● Your assignment:
Every line with the string "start" must be copied from the entries below.

Records drawn from a dataset
•••

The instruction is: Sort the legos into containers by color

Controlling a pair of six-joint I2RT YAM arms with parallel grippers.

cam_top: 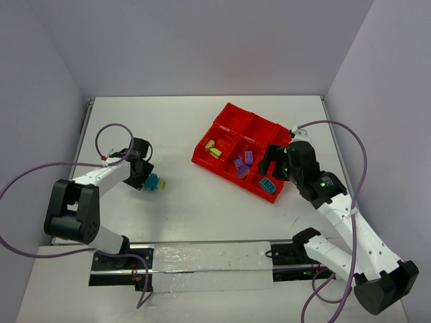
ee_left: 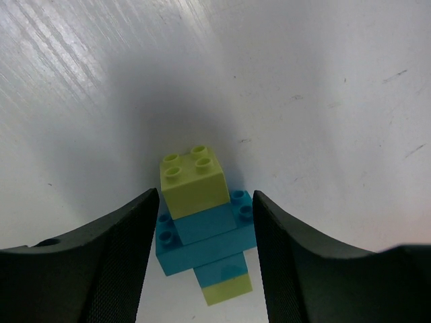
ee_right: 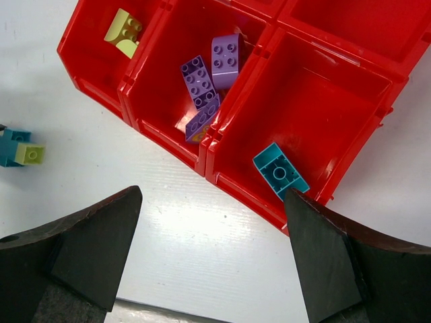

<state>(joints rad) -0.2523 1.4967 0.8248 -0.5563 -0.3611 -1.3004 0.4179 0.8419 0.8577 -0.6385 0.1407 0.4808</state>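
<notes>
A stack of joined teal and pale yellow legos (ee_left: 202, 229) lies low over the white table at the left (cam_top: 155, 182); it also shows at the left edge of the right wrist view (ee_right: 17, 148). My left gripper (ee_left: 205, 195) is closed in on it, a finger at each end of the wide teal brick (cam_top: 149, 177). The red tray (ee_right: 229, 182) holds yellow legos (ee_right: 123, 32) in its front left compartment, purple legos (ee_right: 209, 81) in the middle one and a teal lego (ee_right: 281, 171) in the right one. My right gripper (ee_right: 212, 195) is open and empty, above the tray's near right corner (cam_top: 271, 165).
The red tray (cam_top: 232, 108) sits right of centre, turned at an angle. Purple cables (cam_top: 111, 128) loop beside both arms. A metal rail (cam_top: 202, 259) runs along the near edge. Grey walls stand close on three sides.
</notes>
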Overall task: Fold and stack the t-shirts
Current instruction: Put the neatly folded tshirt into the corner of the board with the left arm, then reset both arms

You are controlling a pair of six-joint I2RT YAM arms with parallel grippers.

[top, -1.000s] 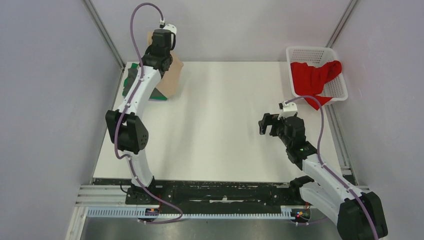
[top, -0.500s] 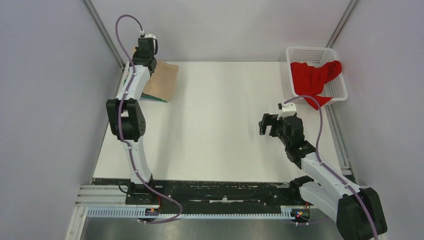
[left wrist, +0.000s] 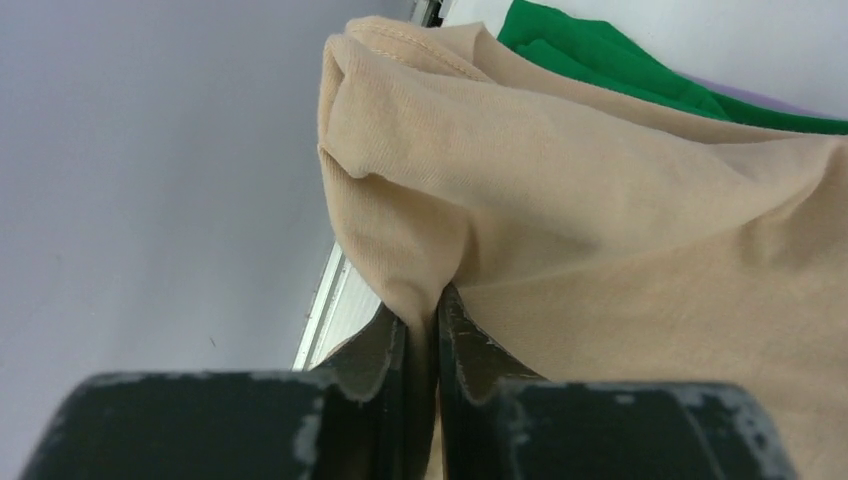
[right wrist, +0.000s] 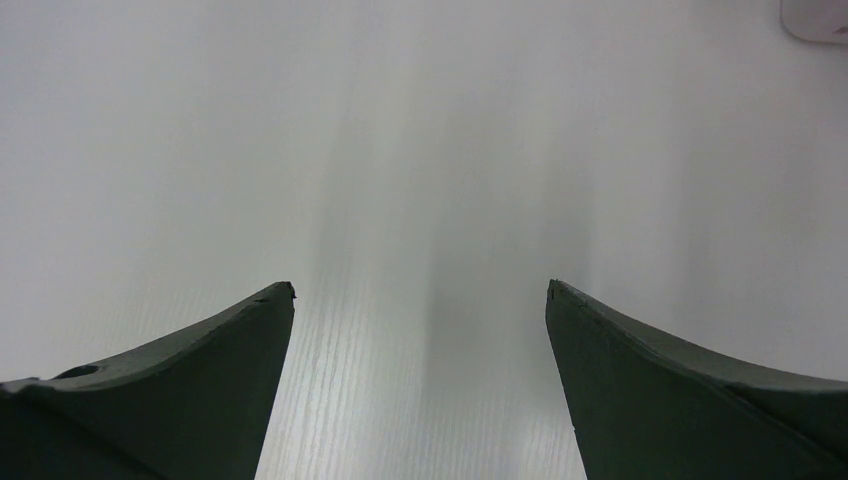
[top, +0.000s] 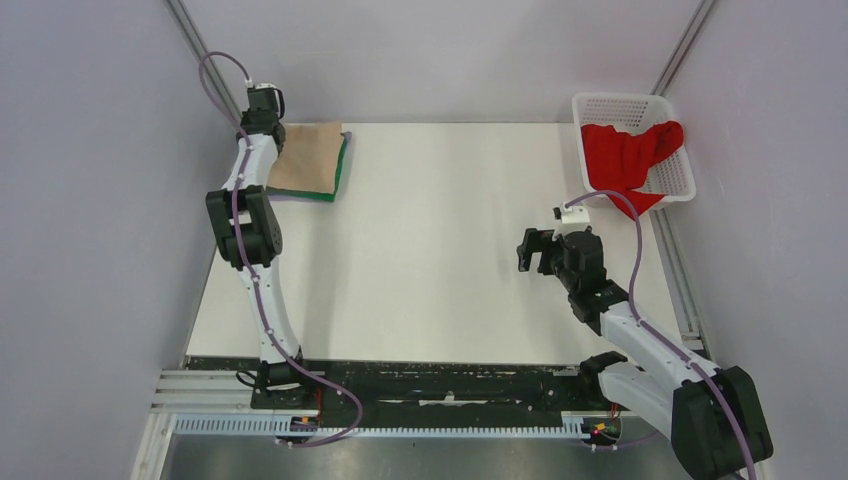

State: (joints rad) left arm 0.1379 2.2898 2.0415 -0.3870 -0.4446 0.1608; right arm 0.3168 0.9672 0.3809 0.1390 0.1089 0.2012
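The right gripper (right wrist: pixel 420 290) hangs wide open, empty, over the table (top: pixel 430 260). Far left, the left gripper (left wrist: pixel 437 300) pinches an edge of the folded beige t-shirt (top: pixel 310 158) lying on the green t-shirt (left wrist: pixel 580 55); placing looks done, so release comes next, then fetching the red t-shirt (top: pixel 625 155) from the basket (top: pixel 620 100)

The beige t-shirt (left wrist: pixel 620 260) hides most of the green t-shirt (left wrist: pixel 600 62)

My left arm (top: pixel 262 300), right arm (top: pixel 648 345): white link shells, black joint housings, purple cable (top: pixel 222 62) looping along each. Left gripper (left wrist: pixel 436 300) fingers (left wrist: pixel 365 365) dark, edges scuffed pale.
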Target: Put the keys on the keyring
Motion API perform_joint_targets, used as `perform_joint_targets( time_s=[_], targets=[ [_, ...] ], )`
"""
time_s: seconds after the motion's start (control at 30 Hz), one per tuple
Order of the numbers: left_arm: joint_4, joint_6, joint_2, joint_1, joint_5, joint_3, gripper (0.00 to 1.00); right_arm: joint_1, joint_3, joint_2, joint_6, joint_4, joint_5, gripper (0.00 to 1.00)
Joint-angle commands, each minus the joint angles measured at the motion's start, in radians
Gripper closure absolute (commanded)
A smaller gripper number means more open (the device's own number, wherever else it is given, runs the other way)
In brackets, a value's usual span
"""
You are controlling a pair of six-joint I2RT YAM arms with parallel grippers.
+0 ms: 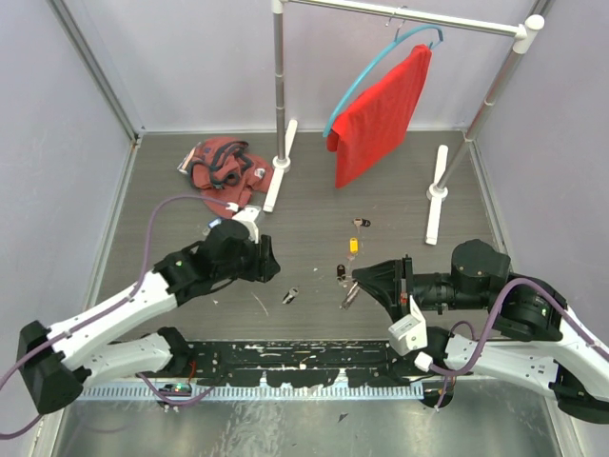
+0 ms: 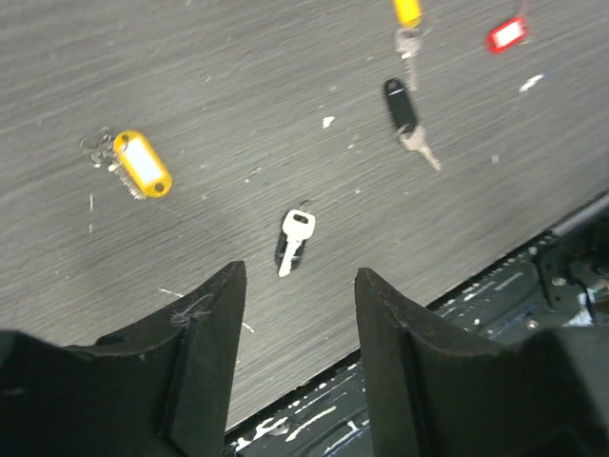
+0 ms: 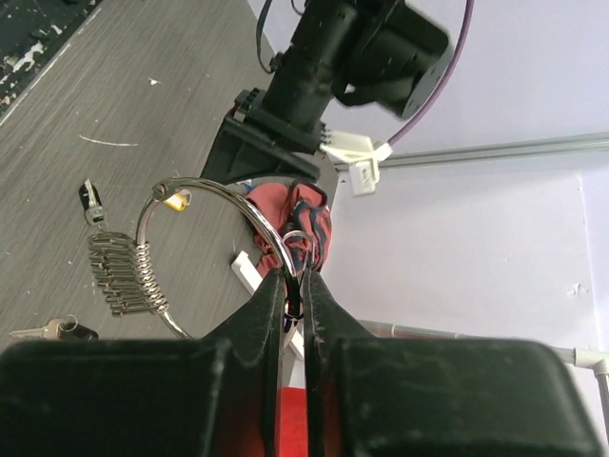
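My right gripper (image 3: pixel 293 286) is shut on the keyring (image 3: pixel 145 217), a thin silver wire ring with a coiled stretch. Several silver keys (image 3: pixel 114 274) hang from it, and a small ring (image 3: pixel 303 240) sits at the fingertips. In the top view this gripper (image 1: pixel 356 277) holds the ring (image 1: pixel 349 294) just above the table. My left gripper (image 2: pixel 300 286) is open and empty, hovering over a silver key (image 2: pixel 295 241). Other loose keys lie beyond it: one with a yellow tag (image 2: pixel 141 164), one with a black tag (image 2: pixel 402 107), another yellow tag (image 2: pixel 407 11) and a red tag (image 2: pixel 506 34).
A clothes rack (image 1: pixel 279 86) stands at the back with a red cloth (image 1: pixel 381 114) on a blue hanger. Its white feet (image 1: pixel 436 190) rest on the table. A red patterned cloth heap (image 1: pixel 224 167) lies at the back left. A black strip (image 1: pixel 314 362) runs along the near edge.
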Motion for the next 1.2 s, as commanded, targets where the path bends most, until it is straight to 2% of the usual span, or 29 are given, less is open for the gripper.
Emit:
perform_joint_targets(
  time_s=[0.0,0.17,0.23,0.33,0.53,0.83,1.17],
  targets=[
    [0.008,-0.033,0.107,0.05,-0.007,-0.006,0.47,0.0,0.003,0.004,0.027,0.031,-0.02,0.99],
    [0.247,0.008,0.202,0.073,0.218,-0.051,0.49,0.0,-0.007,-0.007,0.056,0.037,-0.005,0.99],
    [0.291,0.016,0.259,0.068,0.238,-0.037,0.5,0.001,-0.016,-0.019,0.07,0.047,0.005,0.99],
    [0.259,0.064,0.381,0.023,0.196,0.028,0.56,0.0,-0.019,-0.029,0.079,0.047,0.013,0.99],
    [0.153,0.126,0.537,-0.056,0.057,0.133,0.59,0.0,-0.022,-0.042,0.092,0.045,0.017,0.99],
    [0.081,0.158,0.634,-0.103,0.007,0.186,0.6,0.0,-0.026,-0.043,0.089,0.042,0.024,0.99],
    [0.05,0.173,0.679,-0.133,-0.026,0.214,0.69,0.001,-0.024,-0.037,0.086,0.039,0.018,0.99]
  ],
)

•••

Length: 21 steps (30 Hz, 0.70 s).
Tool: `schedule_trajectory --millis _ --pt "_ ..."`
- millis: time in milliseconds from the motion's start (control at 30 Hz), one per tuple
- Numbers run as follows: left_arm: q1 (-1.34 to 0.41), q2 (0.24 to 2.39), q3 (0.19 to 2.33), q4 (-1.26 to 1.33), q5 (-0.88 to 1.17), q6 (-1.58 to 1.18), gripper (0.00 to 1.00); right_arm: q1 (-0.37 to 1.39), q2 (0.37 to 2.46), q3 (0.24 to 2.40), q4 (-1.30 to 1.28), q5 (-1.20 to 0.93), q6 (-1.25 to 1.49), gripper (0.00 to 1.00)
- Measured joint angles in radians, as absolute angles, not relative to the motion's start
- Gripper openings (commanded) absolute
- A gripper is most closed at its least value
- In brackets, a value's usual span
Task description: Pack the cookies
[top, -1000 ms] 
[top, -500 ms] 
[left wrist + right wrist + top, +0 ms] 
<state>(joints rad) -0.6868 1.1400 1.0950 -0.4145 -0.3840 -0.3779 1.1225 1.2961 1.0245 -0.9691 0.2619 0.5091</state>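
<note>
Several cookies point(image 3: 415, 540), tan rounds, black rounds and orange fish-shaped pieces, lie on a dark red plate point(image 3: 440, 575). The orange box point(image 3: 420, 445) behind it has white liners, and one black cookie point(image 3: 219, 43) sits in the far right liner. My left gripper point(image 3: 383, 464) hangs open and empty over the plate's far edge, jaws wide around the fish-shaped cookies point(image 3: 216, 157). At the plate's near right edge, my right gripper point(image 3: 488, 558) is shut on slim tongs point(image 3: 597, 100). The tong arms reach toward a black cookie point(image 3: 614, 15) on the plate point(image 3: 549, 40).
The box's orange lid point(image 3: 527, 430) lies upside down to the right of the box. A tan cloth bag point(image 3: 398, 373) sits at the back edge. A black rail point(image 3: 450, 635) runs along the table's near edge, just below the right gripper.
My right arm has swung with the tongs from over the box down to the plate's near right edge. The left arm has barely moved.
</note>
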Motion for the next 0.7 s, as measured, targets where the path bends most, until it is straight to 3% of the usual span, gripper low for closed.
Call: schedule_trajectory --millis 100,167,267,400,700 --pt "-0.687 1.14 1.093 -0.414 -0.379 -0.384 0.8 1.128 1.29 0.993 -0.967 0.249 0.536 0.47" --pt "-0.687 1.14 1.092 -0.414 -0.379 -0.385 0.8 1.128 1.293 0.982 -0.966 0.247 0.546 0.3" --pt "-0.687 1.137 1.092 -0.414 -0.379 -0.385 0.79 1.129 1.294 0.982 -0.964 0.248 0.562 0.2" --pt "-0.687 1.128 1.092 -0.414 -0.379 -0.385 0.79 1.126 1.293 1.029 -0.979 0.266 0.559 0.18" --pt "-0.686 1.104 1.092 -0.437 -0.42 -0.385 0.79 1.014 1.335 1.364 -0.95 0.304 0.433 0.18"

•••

● Task result:
time_s: seconds after the motion's start (control at 30 Hz), one per tuple
Joint-angle commands, each minus the joint angles measured at the motion's start, in radians
- millis: time in milliseconds from the motion's start (control at 30 Hz), one per tuple
- Measured joint angles in radians, as absolute angles, not relative to the motion's start

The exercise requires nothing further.